You are viewing a plain text version of this content. The canonical link for it is here.

Posted to user@spark.apache.org by Henrik Baastrup <he...@netscout.com> on 2016/01/07 18:53:34 UTC

Problems with reading data from parquet files in a HDFS remotely

Hi All,

I have a small Hadoop cluster where I have stored a lot of data in parquet files. I have installed a Spark master service on one of the nodes and now would like to query my parquet files from a Spark client. When I run the following program from the spark-shell on the Spark Master node all function correct:

# val sqlCont = new org.apache.spark.sql.SQLContext(sc)
# val reader = sqlCont.read
# val dataFrame = reader.parquet("/user/hdfs/parquet-multi/BICC")
# dataFrame.registerTempTable("BICC")
# val recSet = sqlCont.sql("SELECT protocolCode,beginTime,endTime,called,calling FROM BICC WHERE endTime>=1449421800000000 AND endTime<=1449422400000000 AND calling='6287870642893' AND p_endtime=1449422400000000")
# recSet.show()  

But when I run the Java program below, from my client, I get: 

Exception in thread "main" java.lang.AssertionError: assertion failed: No predefined schema found, and no Parquet data files or summary files found under file:/user/hdfs/parquet-multi/BICC.
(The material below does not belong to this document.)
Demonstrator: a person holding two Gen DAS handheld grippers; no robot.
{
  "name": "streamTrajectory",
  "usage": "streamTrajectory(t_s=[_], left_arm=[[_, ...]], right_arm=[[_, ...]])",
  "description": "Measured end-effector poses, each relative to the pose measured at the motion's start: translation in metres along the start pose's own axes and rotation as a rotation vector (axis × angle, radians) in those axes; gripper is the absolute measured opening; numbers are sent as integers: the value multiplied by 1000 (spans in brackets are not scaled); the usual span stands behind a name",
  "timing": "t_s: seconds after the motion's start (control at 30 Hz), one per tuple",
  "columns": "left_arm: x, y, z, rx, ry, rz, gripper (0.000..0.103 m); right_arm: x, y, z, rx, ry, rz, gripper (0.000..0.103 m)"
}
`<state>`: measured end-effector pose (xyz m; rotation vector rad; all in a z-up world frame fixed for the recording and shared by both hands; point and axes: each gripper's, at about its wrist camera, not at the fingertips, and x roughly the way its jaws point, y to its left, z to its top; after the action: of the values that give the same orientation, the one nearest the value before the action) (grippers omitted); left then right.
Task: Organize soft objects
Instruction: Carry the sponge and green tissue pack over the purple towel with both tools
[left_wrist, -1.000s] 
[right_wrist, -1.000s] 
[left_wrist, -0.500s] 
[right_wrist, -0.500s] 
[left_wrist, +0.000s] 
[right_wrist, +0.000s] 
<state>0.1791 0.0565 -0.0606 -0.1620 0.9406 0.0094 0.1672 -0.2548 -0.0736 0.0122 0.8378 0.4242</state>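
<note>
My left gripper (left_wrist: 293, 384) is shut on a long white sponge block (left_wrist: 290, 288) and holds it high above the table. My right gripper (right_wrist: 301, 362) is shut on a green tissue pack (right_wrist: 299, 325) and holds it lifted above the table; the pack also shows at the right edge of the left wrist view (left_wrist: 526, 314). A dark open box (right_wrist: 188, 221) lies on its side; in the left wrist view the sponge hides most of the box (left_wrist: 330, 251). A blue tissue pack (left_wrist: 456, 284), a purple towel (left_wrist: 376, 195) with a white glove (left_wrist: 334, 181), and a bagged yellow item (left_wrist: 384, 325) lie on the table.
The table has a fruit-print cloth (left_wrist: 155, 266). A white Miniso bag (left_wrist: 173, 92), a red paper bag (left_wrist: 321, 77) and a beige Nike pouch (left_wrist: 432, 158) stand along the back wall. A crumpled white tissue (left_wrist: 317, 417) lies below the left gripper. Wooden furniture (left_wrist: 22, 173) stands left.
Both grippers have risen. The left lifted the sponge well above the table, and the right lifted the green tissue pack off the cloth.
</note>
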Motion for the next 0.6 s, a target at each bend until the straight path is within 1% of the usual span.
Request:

The exception occurs at the line: DataFrame df = reader.parquet("/user/hdfs/parquet-multi/BICC");

On the Master node I can see the client connect when the SparkContext is instanced, as I get the following lines in the Spark log:

16/01/07 18:27:47 INFO Master: Registering app SparkTest
16/01/07 18:27:47 INFO Master: Registered app SparkTest with ID app-20160107182747-00801

If I create a local directory with the given path, my program goes in an endless loop, with the following warning on the console:

WARN scheduler.TaskSchedulerImpl: Initial job has not accepted any resources; check your cluster UI to ensure that workers are registered and have sufficient resources

To me it seams that my SQLContext does not connect to the Spark Master, but try to work locally on the client, where the requested files do not exist.

Java program:
	SparkConf conf = new SparkConf()
		.setAppName("SparkTest")
		.setMaster("spark://172.27.13.57:7077");
	JavaSparkContext sc = new JavaSparkContext(conf);
	SQLContext sqlContext = new SQLContext(sc);
	
	DataFrameReader reader = sqlContext.read();
	DataFrame df = reader.parquet("/user/hdfs/parquet-multi/BICC");
	DataFrame filtered = df.filter("endTime>=1449421800000000 AND endTime<=1449422400000000 AND calling='6287870642893' AND p_endtime=1449422400000000");
	filtered.show();

Are there someone there can help me?

Henrik

Re: Problems with reading data from parquet files in a HDFS remotely

Posted by Henrik Baastrup <he...@netscout.com>.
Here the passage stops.